Um exemplo que pode ilustrar o que estou querendo pontuar. Imaginemos um grupo de pesquisa universitária, formado por seu orientador, seus orientandos, bolsistas, estagiários, etc. O grupo construiu uma dinâmica de trabalho, construiu posições e um sistema interpessoal que se reforça mutuamente ao longo dos processos de trabalho deste grupo.

De repente, o grupo passa a participar de um novo projeto que se propõe colaborativo. Um projeto onde o grupo tenha de sair de sua dinâmica atual de trabalho e tenha de interagir com grupos de fora, outros grupos que ainda não conhece em torno de uma proposta que deve ser construída coletivamente.

A colaboração, se levada a sério, passa a servir como uma política regulatória das relações. A colaboração esta muito mais atrelada a uma posição de uma relação que precisa dissolver fronteiras para poder ocorrer e se manifestar na sua potência. A colaboração não pode ser imposta, é construída a partir da política de como um grupo se vê e de como ele regula suas relações.

Até aí, ok. Mas, vamos seguir um pouco mais no exemplo. Então, o grupo se vê conectado com uma outra proposta política de relações, que objetivam se pautar pela colaboração. Para isso, o grupo é inserido em novos sistemas de informação (listas de email, blog coletivo, wiki, etc.).

Aqui vale destacar que algo ocorre e fica visível nessa conexão entre sistemas de informação e a política de relações de um grupo: se não há acoplamento na concepção dessas duas coisas, surge tensão, surge incômodo, pois o sistema de informação e a nova política de relações não se adapta a como o grupo funciona. Há dor, sofrimento, tensão. Uma certa perda de referências surge. O que funcionava tão bem antes, passa a não dar conta e ficamos em vão procurando culpados pela não-operância daquilo que vemos a nossa frente.

De fato, não há culpados, há relações que precisam ser revistas, posições que precisam ser reorganizadas, fluxos de comunicação que precisam ser reprojetados. Estamos falando aqui de uma nova política de relações que irá regular o sistema interpessoal que precisa surgir. Sem isso, o sistema corre o risco de colapsar, pois ele está cego para sua própria dinâmica.

Para fazer isso, o grupo de pessoas precisa dar um passo atrás e conseguir explicitar a política de relações que construiu até então.

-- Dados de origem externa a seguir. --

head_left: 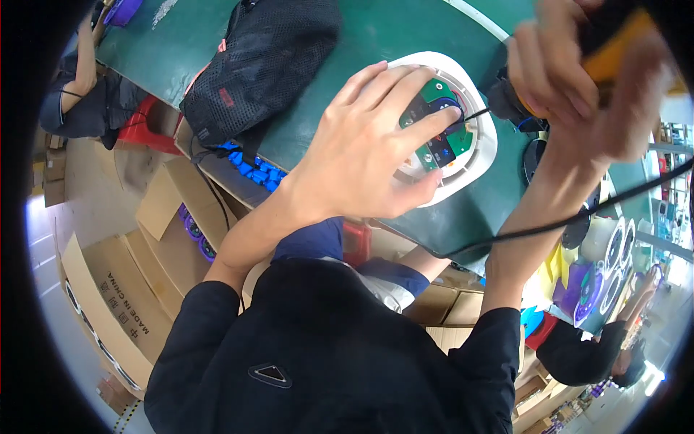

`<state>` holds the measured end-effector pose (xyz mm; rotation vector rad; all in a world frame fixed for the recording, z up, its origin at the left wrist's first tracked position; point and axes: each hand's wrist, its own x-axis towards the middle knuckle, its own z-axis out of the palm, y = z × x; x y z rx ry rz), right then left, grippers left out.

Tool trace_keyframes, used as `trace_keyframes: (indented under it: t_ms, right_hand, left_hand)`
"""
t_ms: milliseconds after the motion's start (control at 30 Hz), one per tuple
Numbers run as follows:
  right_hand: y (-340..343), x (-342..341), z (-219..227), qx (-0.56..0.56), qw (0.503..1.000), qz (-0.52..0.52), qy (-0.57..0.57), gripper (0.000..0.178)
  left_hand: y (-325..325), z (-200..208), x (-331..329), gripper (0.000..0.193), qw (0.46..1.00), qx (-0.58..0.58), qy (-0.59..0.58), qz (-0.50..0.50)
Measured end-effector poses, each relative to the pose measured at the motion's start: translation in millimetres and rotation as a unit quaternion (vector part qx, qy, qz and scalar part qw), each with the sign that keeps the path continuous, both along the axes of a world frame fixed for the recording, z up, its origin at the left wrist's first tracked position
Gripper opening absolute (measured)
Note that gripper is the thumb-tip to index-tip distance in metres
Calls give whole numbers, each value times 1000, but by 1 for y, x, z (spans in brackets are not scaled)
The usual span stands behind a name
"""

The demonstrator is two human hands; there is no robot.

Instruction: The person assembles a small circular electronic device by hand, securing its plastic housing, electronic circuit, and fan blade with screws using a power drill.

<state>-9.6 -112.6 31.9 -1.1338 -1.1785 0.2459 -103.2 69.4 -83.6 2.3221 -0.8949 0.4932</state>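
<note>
Head view: left hand spread over a part on a bench, right hand raised with a tool.
The left hand (367, 148) lies open-fingered across the white housing (487, 141) and its green circuit board (437, 90), on the green table (405, 29); the blurred right hand (580, 119) curls around a black-and-yellow tool (620, 49).

Casual rig note: my view's a wide fisheye on my head, tipped steeply down over my black shirt (340, 340) and the green tabletop's near edge (434, 235); left hand (365, 145) close, right hand (596, 119) closer.
</note>
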Motion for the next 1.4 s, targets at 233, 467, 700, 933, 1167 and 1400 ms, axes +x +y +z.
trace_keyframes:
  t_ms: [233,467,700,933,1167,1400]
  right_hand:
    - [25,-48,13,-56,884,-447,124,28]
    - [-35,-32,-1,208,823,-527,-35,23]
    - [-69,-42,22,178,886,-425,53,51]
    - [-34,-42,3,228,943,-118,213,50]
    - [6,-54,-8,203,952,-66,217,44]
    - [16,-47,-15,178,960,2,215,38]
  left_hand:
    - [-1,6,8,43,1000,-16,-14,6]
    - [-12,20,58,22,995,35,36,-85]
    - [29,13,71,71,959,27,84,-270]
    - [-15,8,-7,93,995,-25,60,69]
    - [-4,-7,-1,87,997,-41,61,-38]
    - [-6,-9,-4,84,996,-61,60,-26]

Passo extremamente difícil, árduo, penoso, pois vai na veia das zonas de conforto, status social e aquilo que imaginamos que nos trás estabilidade. Feito isso, surge a colaboração, surge o ver o outro como legítimo outro, surge a possibilidade de reprojetar relações e se reinventar como grupo. Sim, fronteiras precisam ser dissolvidas para que possamos de fato colaborar. 

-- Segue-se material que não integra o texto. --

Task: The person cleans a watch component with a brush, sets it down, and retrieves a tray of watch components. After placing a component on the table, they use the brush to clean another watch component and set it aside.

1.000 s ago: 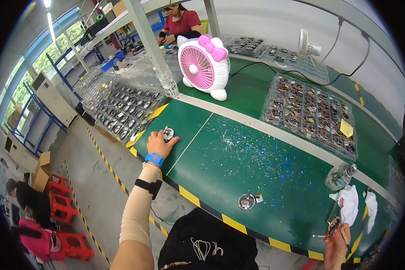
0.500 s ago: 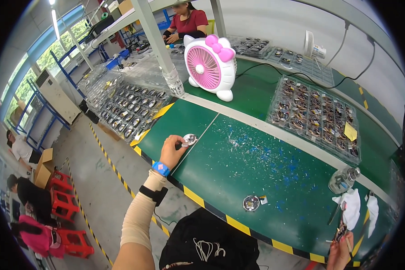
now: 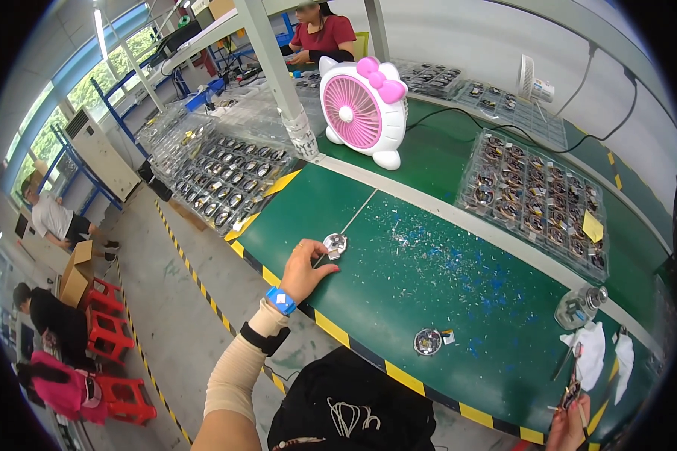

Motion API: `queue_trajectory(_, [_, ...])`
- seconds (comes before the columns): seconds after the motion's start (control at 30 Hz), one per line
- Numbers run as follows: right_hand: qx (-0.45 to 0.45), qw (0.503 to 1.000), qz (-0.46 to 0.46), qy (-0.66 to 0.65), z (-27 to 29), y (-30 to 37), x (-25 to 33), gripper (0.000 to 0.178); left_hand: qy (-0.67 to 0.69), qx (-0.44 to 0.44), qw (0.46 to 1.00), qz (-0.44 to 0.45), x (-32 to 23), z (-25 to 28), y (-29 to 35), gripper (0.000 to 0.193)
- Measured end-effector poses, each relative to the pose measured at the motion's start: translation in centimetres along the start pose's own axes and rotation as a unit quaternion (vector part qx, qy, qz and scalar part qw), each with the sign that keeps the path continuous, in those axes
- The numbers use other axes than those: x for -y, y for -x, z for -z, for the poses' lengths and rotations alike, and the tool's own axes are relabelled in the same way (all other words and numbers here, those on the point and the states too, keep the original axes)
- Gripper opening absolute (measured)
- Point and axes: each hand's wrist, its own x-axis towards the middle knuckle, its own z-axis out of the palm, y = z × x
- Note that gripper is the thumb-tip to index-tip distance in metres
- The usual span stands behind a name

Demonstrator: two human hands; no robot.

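Observation:
My left hand [image 3: 302, 272] is at the left part of the green worktop with thumb and fingers apart. Its fingertips are at the edge of a small round silver part [image 3: 336, 243] with a little tab, which lies on the worktop. At the lower right edge my right hand [image 3: 566, 427] is closed around a thin, light-coloured stick-like tool [image 3: 583, 415]. Beside those fingers is a small dark piece with metallic bits [image 3: 572, 392], only partly visible. A second round assembly [image 3: 428, 342] with a small attached tab lies near the front edge.
White and blue scraps [image 3: 459, 259] litter the worktop [image 3: 368, 301]. A glass bottle [image 3: 577, 307] and white tissue [image 3: 590, 353] are at the right. A pink-and-white fan [image 3: 353, 113] and a clear tray of round assemblies [image 3: 534, 199] stand behind. A co-worker [image 3: 323, 34] sits beyond.
My left hand has set the round silver part down slightly right and nearer, and its thumb has come away. My right hand has barely moved. A person at far left has moved.

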Motion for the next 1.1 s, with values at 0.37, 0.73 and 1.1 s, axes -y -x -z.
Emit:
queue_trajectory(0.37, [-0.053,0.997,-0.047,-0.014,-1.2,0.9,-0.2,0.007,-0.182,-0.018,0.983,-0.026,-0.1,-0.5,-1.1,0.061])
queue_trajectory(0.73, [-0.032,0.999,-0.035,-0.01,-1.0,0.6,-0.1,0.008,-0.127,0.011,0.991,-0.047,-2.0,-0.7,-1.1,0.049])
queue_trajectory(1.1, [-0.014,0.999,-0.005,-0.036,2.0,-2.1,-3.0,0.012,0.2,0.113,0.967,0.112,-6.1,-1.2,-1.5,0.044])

Pensando do ponto de vista de um processo de ativação de redes, se o sistema se propõe a fazer esse trabalho, um salto qualitativo e quantitativo pode ser dado. As relações têm menos travas, menos bloqueios, produzir fluxos, operações, alinhamentos, conexões se tornam mais simples e mais suaves. Trabalho de uma vida, sem dúvida.

Mas, considerar que podemos fazer esse metadesign, esse processo de construção dessa política de relação explicitando o que de fato queremos nas duas dimensões que falei acima, é um passo importante no desenvolvimento de projetos em torno da idéia da colaboração e da inovação:
  • o metadesign dos sistemas de informação;
  • o metadesign dos sistemas interpessoais.
 Uma coisa pode ser gancho para a outra. Podemos começar um projeto por qualquer uma delas e criar níveis de entrelaçamento que possam adensar o trabalho, liberando o sistema de fronteiras e travas que lhe são inúteis e lhe impedem de conseguir aquilo que mais desejam como bem comum: a colaboração entre si.